Paul deals with these contingencies by applying the same principle which has pervaded the first four verses. That principle is the principle of mutual consent. “ ... except it be with consent for a time, that ye may give yourselves to fasting and prayer ... “ If there is mutual consent and understanding, if there is a willingness to allow the demands of spiritual things to have a special place for a period of time, then Paul sees value to it. But it must be “by consent” or it will lead to temptation.
Far from being a tool used to manipulate or an instrument of retaliation, this is something which yields, not to self-interest and control, but to a burden which the Spirit of God has placed upon a couple and which they recognize must, for a short time, take priority.
But Paul has one final comment to make in his handling of this most personal area of marriage. If there is consent to abstain from normal relationships, it should only be “for a time” and not something indefinite. He warns that there is a danger to prolonged abstinence and also to unilateral abstinence. It must be by mutual consent and only for a time. Into this personal and intimate aspect of marriage, a fiendish foe may well intrude. “Lest Satan tempt you ... for your incontinency.”

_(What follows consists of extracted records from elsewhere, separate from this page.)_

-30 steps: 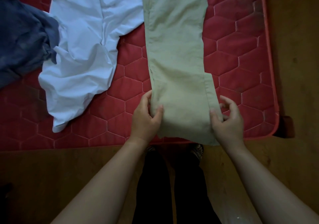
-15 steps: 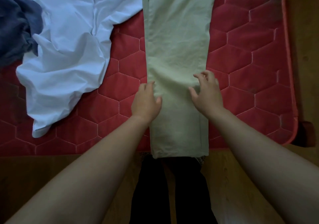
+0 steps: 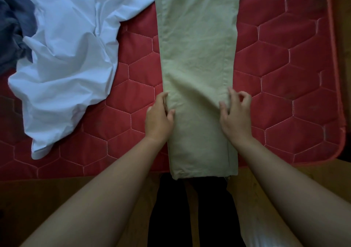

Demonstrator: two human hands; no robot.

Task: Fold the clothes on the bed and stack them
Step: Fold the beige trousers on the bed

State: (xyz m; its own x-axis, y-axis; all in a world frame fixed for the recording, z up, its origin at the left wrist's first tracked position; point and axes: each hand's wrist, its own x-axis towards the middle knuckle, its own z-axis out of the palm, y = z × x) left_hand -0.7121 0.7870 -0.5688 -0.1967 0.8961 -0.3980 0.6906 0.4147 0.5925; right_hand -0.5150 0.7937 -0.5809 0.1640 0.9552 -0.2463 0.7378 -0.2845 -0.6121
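Gripping, left hand point(image 3: 158, 118): thumb over, fingers tucked under the left edge of the khaki trousers point(image 3: 199, 66).
Right hand point(image 3: 236, 113): fingers spread, pinching the right seam.
Trousers: lengthwise on the red quilted mattress point(image 3: 284, 75), hem overhanging.
Beside: white shirt point(image 3: 72, 56), blue garment point(image 3: 13, 32).

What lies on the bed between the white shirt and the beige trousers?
Nothing: in the head view, only bare red quilted mattress separates the white shirt from the beige trousers. The left hand rests at the trousers' left edge.
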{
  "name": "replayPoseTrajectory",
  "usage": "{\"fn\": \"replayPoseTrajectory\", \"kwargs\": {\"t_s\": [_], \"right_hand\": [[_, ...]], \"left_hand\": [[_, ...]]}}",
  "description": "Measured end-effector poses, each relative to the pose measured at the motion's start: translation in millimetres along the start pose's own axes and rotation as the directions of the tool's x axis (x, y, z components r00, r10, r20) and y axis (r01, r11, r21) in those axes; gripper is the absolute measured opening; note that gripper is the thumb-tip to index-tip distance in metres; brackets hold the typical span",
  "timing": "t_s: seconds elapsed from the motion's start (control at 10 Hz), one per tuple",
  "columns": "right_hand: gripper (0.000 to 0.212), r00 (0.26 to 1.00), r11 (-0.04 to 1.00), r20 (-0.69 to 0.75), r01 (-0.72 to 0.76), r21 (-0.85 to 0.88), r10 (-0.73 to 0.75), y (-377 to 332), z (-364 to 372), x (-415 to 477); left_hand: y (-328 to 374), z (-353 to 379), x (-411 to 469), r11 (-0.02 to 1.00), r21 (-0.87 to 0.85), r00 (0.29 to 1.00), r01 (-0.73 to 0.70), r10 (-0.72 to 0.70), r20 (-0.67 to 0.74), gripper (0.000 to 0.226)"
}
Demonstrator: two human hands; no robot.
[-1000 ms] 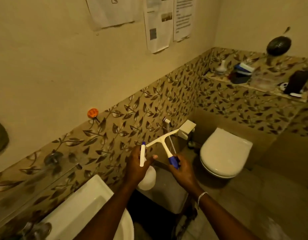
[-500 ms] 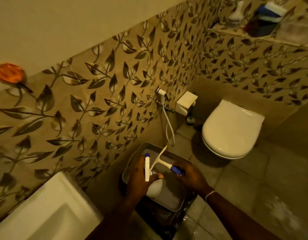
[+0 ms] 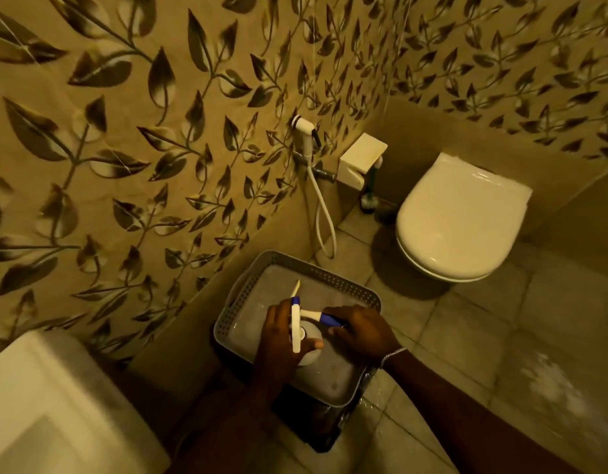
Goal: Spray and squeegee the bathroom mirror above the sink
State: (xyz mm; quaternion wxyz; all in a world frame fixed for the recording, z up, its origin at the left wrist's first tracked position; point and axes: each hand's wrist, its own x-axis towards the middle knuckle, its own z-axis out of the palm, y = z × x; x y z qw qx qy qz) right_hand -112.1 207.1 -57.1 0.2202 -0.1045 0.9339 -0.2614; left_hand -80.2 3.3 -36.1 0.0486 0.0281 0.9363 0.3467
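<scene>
Both tools are being lowered over the grey perforated basket point(image 3: 343, 287) on the floor, just left of the toilet point(image 3: 460, 217) — so this looks like the put-away step, or maybe a swap of tools, hard to say which.

The spray bottle point(image 3: 304, 340) is held by the left hand point(image 3: 278, 336), fingers wrapped closed around its neck with the white-and-blue trigger head pointing away. The squeegee point(image 3: 309, 314) is clamped in the right hand point(image 3: 364, 331) by its blue handle, its pale blade poking toward the far wall above the basket. So 2 hands, 2 tools, both grips shut on something.

The mirror itself is not in view at all, so how clean it is can't be judged. Only a corner of the white sink point(image 3: 49, 405) shows at the near left.

How it's probably best done:
- the bottle should be set down upright on the flat basket floor, so nothing leaks from the nozzle
- the trigger shouldn't be squeezed on release
- the squeegee is better laid flat beside the bottle, blade edge not pressed under anything — a bent rubber edge leaves streaks
- the wet patch on the floor tiles point(image 3: 549, 381) at the right should be watched for slipping
</scene>
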Motion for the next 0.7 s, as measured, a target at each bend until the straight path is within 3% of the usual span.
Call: {"fn": "replayPoseTrajectory", "kwargs": {"t_s": [0.1,0.3,0.5,0.7], "right_hand": [[0.048,1.0,1.0,-0.012,-0.005,0.014,0.005,3.9,3.5,3.5],[0.054,1.0,0.998,-0.019,0.02,-0.056,-0.021,6.5,8.9,1.2],[0.07,0.998,0.988,0.022,-0.048,-0.147,0.052,1.4,7.5,-9.2],[0.075,0.997,0.988,-0.051,-0.065,-0.143,0.058,-25.5,-14.4,-31.6]], "left_hand": [[-0.6,5.6,1.8,0.997,0.042,0.996,0.07,-0.072,0.053,0.11],[4.5,9.0,5.1,0.981,0.191,0.992,0.044,-0.066,0.107,0.112],[-3.8,-7.2,-7.6,0.99,0.003,0.982,0.143,-0.143,0.126,0.128],[4.1,-43.7,-22.6,0.938,0.343,0.988,0.044,-0.092,0.125,0.14]]}}
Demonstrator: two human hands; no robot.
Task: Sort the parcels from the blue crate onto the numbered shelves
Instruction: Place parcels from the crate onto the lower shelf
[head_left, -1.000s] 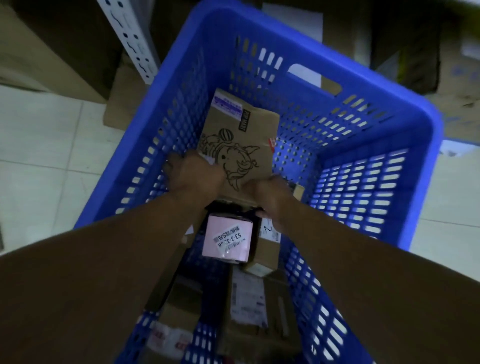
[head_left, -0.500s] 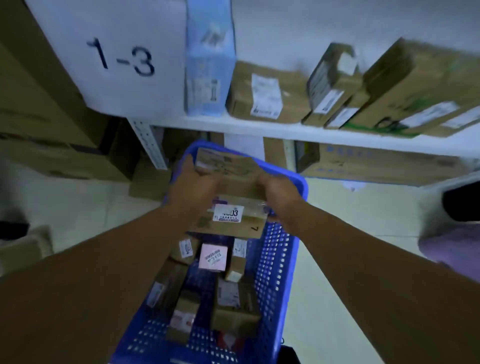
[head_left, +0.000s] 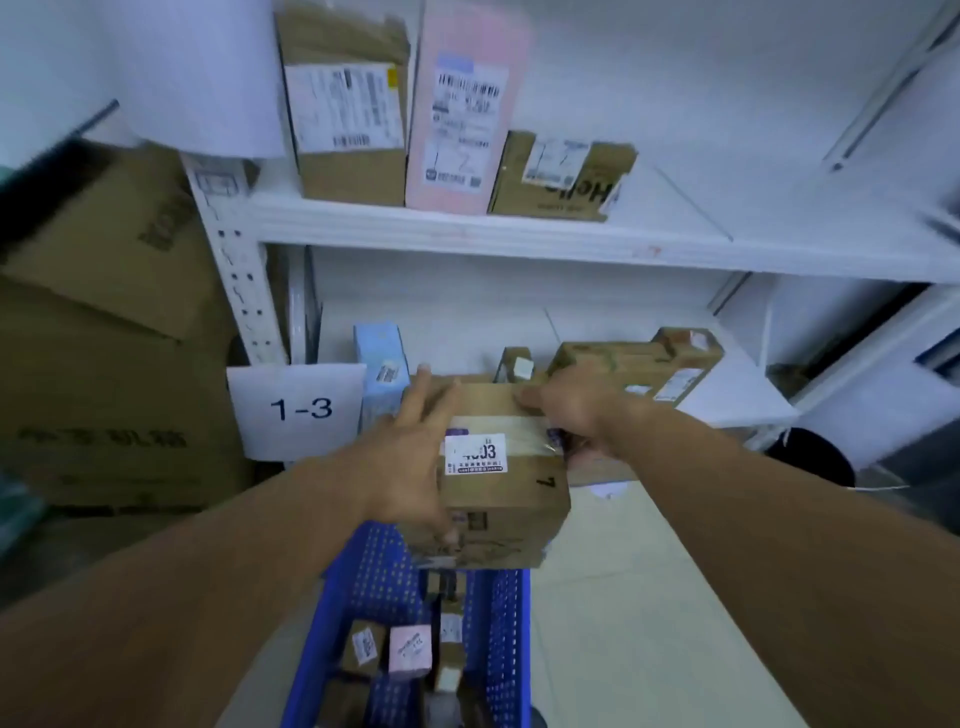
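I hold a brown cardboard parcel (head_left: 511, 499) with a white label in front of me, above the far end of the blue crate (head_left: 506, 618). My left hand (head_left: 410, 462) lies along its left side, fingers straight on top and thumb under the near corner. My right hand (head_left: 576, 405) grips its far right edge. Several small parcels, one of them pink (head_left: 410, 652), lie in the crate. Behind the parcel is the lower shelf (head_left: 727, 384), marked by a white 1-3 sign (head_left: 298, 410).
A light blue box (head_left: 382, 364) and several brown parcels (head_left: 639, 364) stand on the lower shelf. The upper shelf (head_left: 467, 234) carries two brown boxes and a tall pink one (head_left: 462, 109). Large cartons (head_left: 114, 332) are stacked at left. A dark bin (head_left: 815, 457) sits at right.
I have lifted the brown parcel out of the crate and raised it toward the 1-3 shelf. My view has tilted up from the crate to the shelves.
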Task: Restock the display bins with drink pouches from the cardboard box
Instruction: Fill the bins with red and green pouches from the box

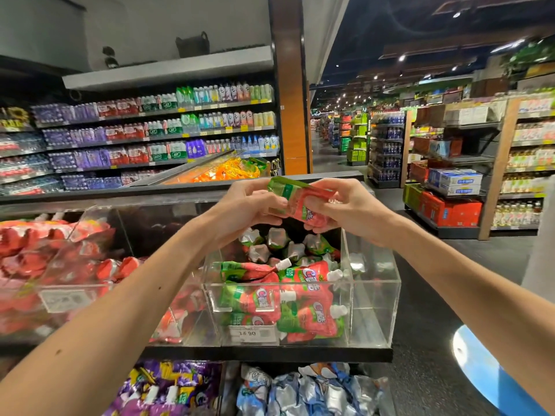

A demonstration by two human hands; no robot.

The lessons here are sobering. There is nothing too sacred for Satan to exploit. There is no one too special for Satan to tempt. There is nothing too sinister for Satan to use. He is a malicious foe. In the highest of spiritual exercises, entailing the most unnatural of sacrifices, he is able to find a footing to attack the believer. He will use every opportunity and every perceived weakness to bring down a saint who is useful for God. He will attack Job, not only through his family, but through his wife. He will attack Peter at an unguarded moment by the fire. He tried to attack the Lord when physical hunger must have been intense.
These truths are vital for us each to grasp when we realize that a failure here has a direct bearing on our spiritual lives, and is also a reflection of our spiritual condition. The teaching of 1 Corinthians 7, while personal and not collective or doctrinal, is no less important than the teaching of 1 Corinthians 11. Each chapter is the handiwork of the Spirit of God and the unfolding of the mind of God. May we have grace to accept it, even if it is far different from cultural norms.